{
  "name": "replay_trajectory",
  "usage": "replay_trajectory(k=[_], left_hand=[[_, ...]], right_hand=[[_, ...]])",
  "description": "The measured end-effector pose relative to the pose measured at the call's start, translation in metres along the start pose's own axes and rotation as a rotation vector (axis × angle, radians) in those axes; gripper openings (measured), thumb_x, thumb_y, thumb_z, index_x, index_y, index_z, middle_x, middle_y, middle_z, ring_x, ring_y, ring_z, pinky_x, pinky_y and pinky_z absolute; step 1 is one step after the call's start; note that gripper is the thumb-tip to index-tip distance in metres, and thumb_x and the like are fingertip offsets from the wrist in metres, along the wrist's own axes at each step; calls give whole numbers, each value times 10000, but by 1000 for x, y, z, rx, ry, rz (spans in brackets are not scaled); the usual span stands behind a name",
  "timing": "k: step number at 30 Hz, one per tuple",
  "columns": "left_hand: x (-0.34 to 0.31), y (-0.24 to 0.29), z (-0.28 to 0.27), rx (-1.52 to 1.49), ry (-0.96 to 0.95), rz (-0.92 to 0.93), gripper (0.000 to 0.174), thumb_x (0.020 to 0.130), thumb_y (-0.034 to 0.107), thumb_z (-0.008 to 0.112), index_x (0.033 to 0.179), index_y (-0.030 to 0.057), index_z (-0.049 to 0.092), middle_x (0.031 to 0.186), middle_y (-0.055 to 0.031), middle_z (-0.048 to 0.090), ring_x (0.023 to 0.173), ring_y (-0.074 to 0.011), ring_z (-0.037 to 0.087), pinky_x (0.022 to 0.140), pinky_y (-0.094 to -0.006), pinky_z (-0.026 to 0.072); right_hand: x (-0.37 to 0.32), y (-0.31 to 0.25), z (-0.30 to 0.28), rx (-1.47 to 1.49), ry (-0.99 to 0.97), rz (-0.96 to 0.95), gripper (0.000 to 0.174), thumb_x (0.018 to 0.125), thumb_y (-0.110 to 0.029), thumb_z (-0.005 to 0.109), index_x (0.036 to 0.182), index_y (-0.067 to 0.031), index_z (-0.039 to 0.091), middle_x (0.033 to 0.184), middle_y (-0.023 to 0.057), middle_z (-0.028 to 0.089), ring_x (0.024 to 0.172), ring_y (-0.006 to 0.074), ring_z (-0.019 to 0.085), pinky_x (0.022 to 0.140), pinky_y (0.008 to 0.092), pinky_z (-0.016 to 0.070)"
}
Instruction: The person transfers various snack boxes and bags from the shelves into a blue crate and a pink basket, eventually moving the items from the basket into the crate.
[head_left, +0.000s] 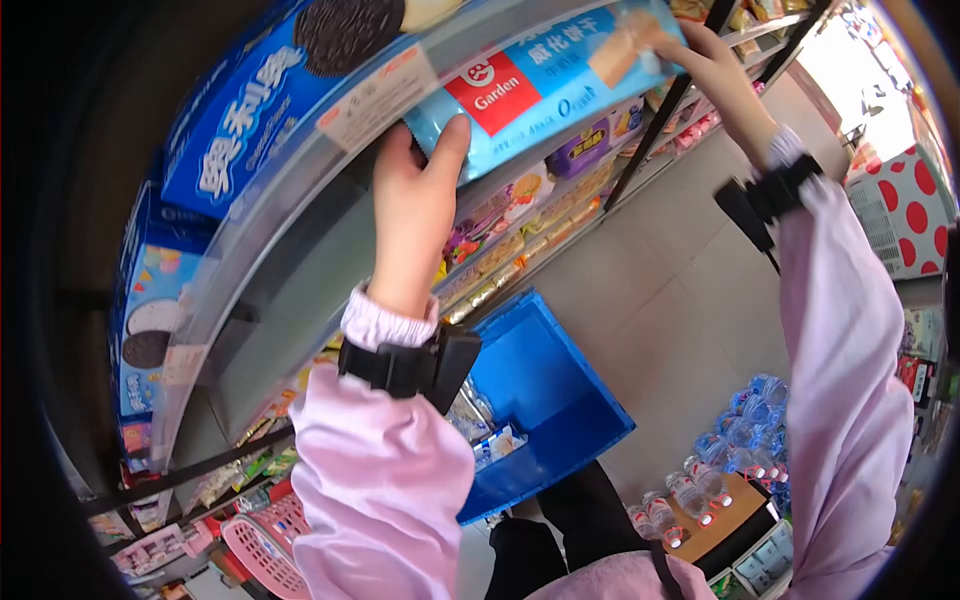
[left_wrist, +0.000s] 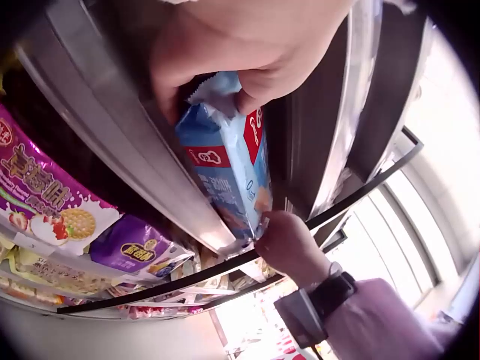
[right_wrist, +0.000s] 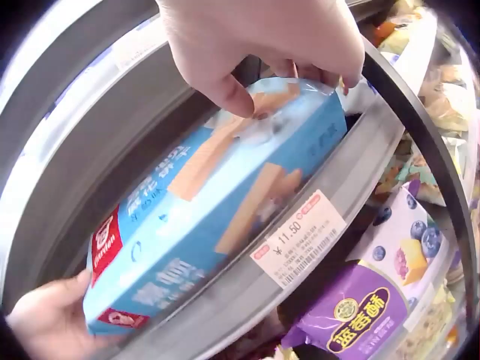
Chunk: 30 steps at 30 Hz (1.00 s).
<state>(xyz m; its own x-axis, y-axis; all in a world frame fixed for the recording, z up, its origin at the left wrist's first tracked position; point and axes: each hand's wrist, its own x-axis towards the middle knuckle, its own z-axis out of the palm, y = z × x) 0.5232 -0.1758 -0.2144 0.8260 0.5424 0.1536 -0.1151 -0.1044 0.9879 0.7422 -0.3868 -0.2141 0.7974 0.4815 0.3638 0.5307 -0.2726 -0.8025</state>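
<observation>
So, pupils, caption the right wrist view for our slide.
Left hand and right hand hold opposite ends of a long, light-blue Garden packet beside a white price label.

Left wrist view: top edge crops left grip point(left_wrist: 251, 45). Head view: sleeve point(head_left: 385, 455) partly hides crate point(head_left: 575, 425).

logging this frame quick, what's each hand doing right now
Left hand: closed, holding one end of the blue Garden pack.
Right hand: closed, holding the other end of the blue Garden pack.

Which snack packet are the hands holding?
The light blue Garden packet, held between the left hand and right hand; neither touches the purple packet below.
</observation>
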Motion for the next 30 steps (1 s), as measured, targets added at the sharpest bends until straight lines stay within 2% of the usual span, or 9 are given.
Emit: replay_trajectory(k=[1, 3, 5, 8, 12, 17, 22, 26, 30], left_hand=[[-17, 8, -8, 32, -5, -34, 293, 826, 188, 583, 1000, -33, 504, 879, -61, 579, 783, -93, 513, 691, -237, 418], [-58, 6, -21, -22, 8, -76, 263, 826, 168, 586, 992, -17, 501, 874, -39, 564, 781, -73, 499, 677, -221, 416], [-116, 7, -36, -83, 28, -120, 285, 826, 107, 571, 1064, -8, 463, 939, -29, 545, 806, -67, 488, 696, -220, 416], [-218, -6, -66, 7, 1, -284, 386, 809, 66, 575, 1151, -23, 419, 1082, -79, 492, 980, -137, 466, 856, -279, 375], [-357, -17, -105, -120, 35, -659, 402, 838, 72, 544, 1194, -21, 382, 1103, -78, 486, 1013, -130, 453, 859, -267, 370], [-486, -4, -181, 19, 119, -838, 323, 854, 132, 537, 1130, -13, 453, 1028, -45, 509, 930, -106, 464, 804, -250, 381], [-551, 49, -299, 48, 307, -853, 337, 853, 147, 538, 1140, -13, 460, 1011, -42, 532, 920, -104, 472, 799, -250, 384], [-606, 106, -407, 123, 592, -615, 404, 837, 113, 547, 1196, -19, 419, 1085, -74, 535, 990, -137, 490, 861, -270, 380], [-672, 146, -533, 202, 759, -547, 420, 826, 76, 541, 1208, -29, 402, 1107, -94, 536, 1005, -163, 506, 880, -281, 378]], right_hand=[[-18, -13, -2, 53, -11, -82, 339, 778, -239, 558, 1008, 10, 567, 900, 76, 602, 826, 127, 560, 651, 260, 438], [-69, -37, -12, 182, -151, 173, 392, 820, -199, 555, 1141, 6, 465, 1059, 88, 538, 970, 142, 510, 774, 260, 416], [-136, -45, -7, 319, -152, 135, 442, 821, -140, 563, 1199, 14, 393, 1117, 103, 498, 1032, 175, 485, 879, 278, 372], [-253, -56, 1, 379, -233, 338, 502, 816, -116, 560, 1240, 23, 328, 1229, 117, 402, 1166, 213, 372, 987, 345, 260], [-376, -106, 20, 189, -452, 580, 559, 742, -60, 578, 1234, 32, 329, 1205, 138, 417, 1132, 226, 395, 963, 334, 286], [-466, -179, 67, 165, -654, 722, 581, 698, -17, 600, 1213, 38, 337, 1168, 154, 430, 1098, 233, 414, 936, 337, 318], [-487, -276, 147, 160, -834, 433, 513, 716, -44, 589, 1183, 16, 386, 1268, 248, 332, 1216, 367, 310, 973, 380, 276], [-498, -379, 232, 205, -974, 190, 511, 699, -22, 600, 1169, 22, 404, 1301, 252, 243, 1124, 341, 411, 924, 376, 340], [-539, -476, 333, 403, -985, 81, 503, 693, -40, 612, 1164, -2, 440, 1148, 220, 341, 1036, 354, 432, 892, 371, 362]])
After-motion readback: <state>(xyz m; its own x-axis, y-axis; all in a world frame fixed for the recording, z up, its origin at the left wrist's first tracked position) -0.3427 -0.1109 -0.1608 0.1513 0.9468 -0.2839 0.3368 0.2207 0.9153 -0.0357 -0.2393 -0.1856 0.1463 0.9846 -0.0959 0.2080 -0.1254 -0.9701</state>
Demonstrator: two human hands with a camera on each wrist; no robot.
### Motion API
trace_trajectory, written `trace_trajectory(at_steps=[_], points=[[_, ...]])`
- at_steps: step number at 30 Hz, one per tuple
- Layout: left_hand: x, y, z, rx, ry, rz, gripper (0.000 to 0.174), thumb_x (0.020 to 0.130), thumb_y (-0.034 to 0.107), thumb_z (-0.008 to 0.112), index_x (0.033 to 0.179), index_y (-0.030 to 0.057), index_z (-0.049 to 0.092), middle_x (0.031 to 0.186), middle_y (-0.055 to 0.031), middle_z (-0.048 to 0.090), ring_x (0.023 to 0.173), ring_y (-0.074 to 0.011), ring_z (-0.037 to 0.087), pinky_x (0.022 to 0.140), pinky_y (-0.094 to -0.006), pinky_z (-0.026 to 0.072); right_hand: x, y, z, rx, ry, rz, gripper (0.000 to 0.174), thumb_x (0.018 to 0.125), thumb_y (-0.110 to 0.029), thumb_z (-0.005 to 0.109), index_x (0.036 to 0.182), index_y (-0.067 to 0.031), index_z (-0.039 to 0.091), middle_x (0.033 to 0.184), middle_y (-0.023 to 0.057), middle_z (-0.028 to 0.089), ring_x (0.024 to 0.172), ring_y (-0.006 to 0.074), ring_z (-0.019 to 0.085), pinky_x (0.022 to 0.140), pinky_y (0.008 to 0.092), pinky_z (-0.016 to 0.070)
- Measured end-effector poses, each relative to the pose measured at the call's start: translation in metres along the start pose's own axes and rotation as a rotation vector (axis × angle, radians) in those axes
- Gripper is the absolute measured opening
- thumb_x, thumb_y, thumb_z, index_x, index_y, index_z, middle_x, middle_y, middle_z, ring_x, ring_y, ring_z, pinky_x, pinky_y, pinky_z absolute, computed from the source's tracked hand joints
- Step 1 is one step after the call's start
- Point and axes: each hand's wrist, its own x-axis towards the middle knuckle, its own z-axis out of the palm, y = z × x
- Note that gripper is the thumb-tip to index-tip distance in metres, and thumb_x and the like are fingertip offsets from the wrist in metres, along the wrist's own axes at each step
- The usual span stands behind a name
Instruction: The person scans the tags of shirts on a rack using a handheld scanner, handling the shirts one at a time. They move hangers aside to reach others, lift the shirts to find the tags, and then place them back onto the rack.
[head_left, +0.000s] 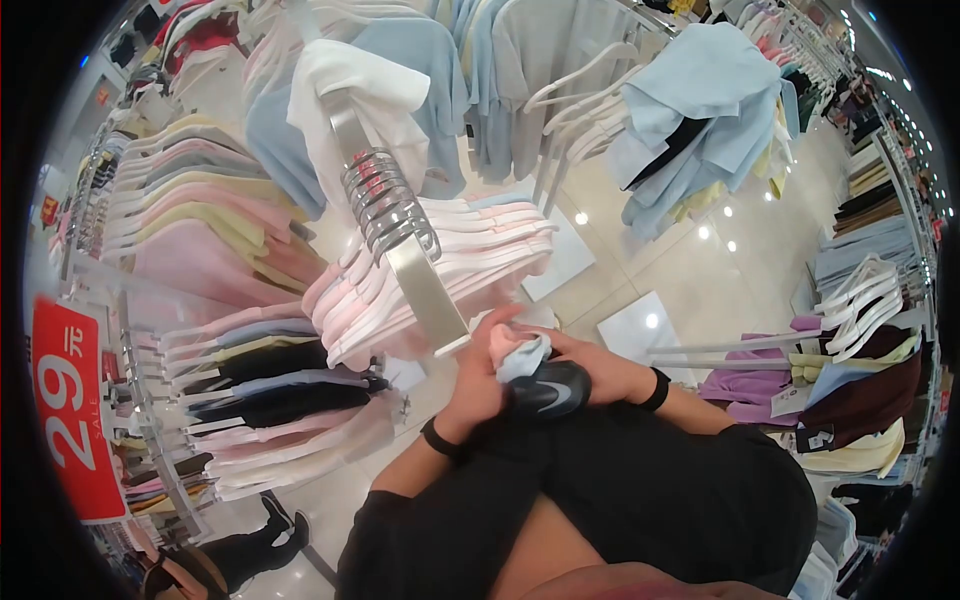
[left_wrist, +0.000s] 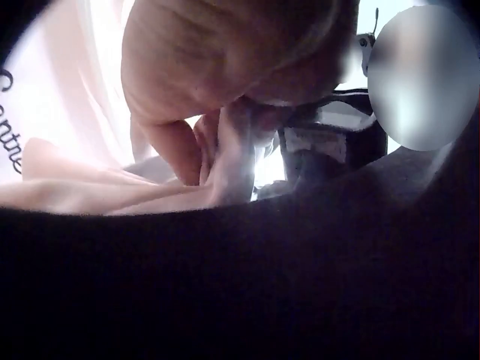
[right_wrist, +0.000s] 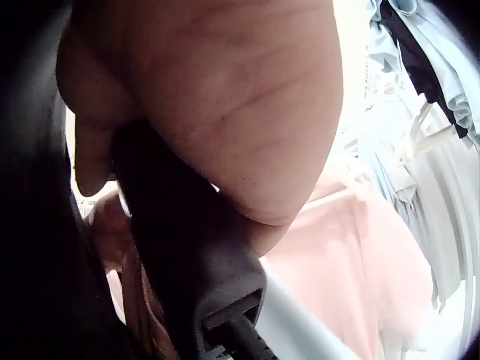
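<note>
Pink mostly, with a pale blue-grey bit bunched in: the cloth bundle (head_left: pixel 505 343) sits between both hands, close to the body, just under the free end of the metal rack arm (head_left: pixel 425 290). The left hand (head_left: pixel 472 385) grips it, and the left wrist view shows fingers (left_wrist: pixel 176 150) curled and pinching the fabric. The right hand (head_left: pixel 592 365) is wrapped round a black handheld device (head_left: pixel 548 390), fingers closed on the handle. The right wrist view shows a cord (right_wrist: pixel 244 341) leaving the butt end. The device head touches the bundle; what kind of device it is, I cannot tell.

Pink tops on white hangers (head_left: pixel 440 255) hang on the arm right behind the hands. A red sale sign (head_left: pixel 65 400) is far off to the left.

The step in hand looks like bringing the device head onto the cloth. To do it well:
- Pinch firmly close to the contact spot.
- Spread the fabric so one flat layer meets the head, not a wad.
- Tuck the left fingertips back from the device's front.
- Let the cord drop free behind the wrist, away from the hangers, since a snag there would likely jerk the head off the spot.
- Forearms in close to the body should steady both hands.
</note>
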Motion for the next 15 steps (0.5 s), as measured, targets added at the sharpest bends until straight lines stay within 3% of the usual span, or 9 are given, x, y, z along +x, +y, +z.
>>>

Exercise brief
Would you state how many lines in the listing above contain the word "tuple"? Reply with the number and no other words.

Solution to this problem
2